All tools in the shop were run off a factory line shaft. The museum has preserved those tools, the line shaft and a part of the region’s history, almost completely in place. The shop looks the same as it did when it was operating at its peak in 1923, when they built 130 windmills with six or eight employees. The shop was hot in the summer and cold in the winter. The company had morning meetings to communicate the work of the day, because once the line shaft was running, you didn’t want to speak to each other or take attention away from the work. One glimpse away from the machine could mean a tragic accident.

 

This museum reminds me of Neligh Mill in Neligh, Neb. In the same way, much of the equipment at Neligh Mill was left intact. Visitors can almost hear the hum of the mill when it was operating, first as a flour mill and later as a feed mill, and they can see the actual machinery still in place. The innovation of the folks who worked at these places, which operated all around the Midwest, was incredible and should be admired. There were no cellphones. They didn’t have the technological advances that we have today to make the work easier and less complicated. Yet, they were innovative and creative in how they managed to get the job done.

 

On our farm today is a granary and elevator leg that was built by my grandfather John and his brother Fred. It was actually a larger granary that once stood in town, but it was cut in half and removed from its original location in pieces. The brothers reassembled the buildings into two granaries, with one on my great-uncle’s farm and the other built on my grandfather’s place where my family lives now.

 

When they cut the granary structure in two, the top half was lowered to the ground upside down. So, in the granary on our farm, all of the nails in all of the boards making up the small bins go up instead of down.

 

How did they cut this huge structure in half in the 1940s?

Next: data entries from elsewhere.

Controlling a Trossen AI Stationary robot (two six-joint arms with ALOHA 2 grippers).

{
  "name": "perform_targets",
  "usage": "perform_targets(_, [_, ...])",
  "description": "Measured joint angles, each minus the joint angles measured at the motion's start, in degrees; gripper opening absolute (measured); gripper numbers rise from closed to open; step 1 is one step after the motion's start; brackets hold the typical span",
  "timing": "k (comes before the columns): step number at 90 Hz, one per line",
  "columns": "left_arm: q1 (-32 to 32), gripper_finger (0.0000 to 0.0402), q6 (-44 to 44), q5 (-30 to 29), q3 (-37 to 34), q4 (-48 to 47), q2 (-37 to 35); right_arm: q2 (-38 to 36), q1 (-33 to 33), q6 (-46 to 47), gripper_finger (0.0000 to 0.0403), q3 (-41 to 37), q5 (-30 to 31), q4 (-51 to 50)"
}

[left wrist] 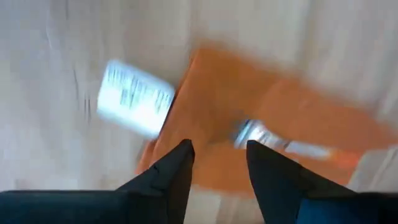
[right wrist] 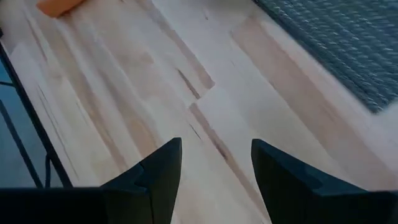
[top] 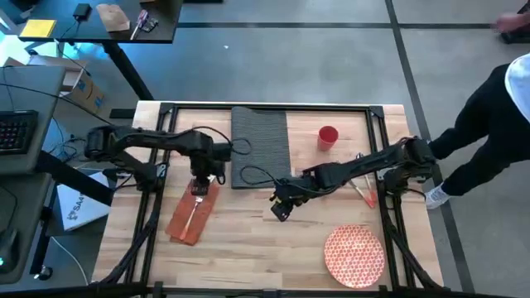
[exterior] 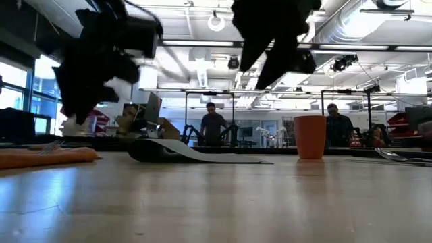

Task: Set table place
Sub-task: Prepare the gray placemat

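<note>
Left gripper (top: 199, 184), fingers spread and empty, hangs over the napkin (top: 193, 214) at the table's (top: 248, 248) left side, a fork (top: 195, 207) lying on it. Advice: descend squarely and pinch the fork's handle alone, clear of cloth. Right gripper (top: 280, 211), spread, empty, hovers over bare wood mid-table. Mat (top: 260, 146) lies at the far edge, one end curled up; cup (top: 328, 136) beside it; plate (top: 354, 256) near the right front corner. Nothing obstructs.

The left pincer (left wrist: 217, 165), its two dark fingers apart, hangs over an orange napkin (left wrist: 273, 124) with a silver fork (left wrist: 261, 137) lying on it.
</note>
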Motion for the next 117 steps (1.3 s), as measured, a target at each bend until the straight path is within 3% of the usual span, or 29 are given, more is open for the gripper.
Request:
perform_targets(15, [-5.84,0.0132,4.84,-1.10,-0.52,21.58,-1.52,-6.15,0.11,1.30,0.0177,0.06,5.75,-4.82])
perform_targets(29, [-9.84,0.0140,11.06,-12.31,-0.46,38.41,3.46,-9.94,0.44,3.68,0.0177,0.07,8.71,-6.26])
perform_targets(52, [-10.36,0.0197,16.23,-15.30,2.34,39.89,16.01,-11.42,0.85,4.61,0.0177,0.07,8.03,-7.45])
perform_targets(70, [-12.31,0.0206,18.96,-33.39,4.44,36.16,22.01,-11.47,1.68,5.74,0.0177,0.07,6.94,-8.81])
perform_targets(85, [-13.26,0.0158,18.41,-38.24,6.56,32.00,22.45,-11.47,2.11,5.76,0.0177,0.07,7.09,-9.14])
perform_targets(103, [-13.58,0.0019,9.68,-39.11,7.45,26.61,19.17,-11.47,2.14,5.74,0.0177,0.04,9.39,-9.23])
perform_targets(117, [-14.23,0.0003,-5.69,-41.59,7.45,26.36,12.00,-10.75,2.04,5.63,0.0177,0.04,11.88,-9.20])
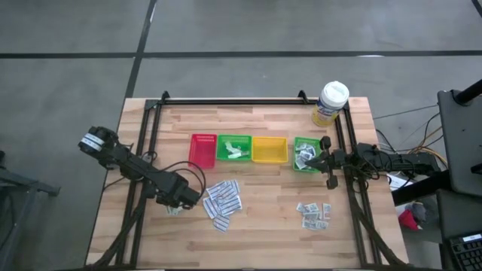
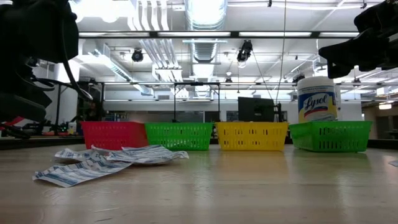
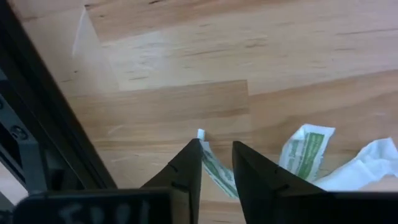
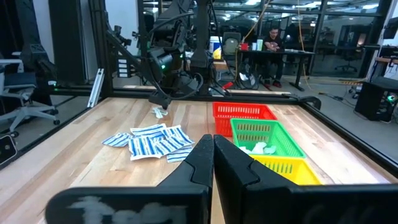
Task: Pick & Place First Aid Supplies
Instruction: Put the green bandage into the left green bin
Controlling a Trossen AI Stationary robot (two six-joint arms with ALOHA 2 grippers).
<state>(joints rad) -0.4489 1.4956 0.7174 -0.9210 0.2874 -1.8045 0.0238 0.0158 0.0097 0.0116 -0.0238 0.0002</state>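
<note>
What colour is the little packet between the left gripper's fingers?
The packet is white with green print, seen best in the left wrist view.

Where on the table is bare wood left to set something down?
Free: the wood between the strip pile and the square packets, and the strip behind the trays, left of the tub. Crowded: the tray row, and around the left gripper at the sachets.

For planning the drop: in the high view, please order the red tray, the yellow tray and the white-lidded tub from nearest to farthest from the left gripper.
From the left gripper:
1. Red tray, left end of the row.
2. Yellow tray, third in the row.
3. White-lidded tub, far right corner.
</note>
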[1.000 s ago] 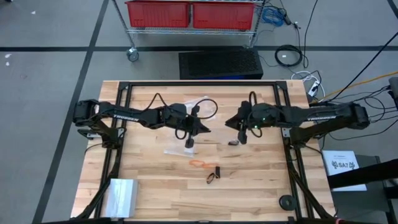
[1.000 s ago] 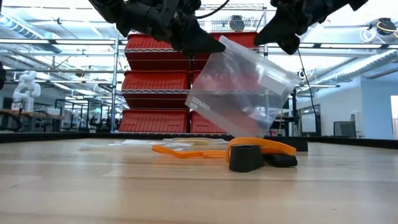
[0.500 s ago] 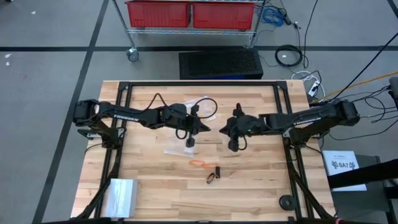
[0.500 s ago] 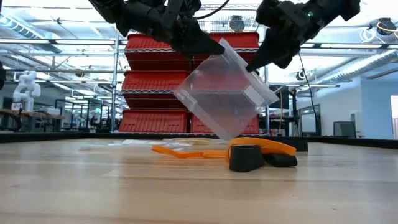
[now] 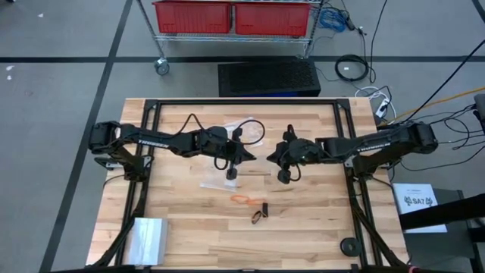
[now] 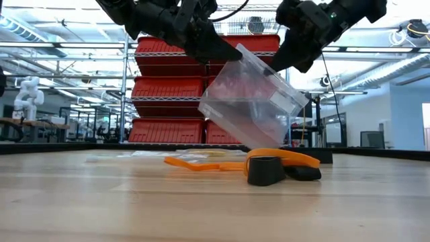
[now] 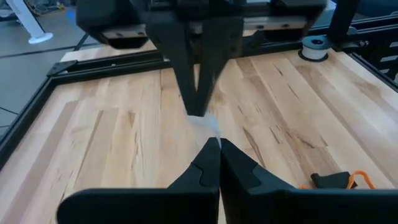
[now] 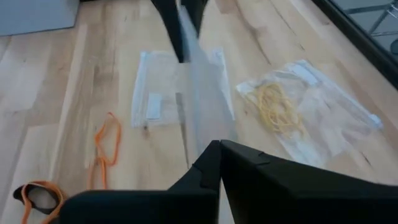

How did they lower it to the ground without damaging it? How did they transport and reassemble these buildings and build elevator legs in each of them that would operate another 60 years without much maintenance? It is difficult for me to comprehend the nature of this endeavor. But the two brothers figured it out and made it happen. They took pride in the fact that they had accomplished this great feat. I would imagine many farming families have this type of innovation among their most cherished family stories. It is good to visit places like the Kregel museum and Neligh Mill as farmers, so we can continue to appreciate the hard work and expertise of those folks who came before us and before the days of GPS, autosteer and drones.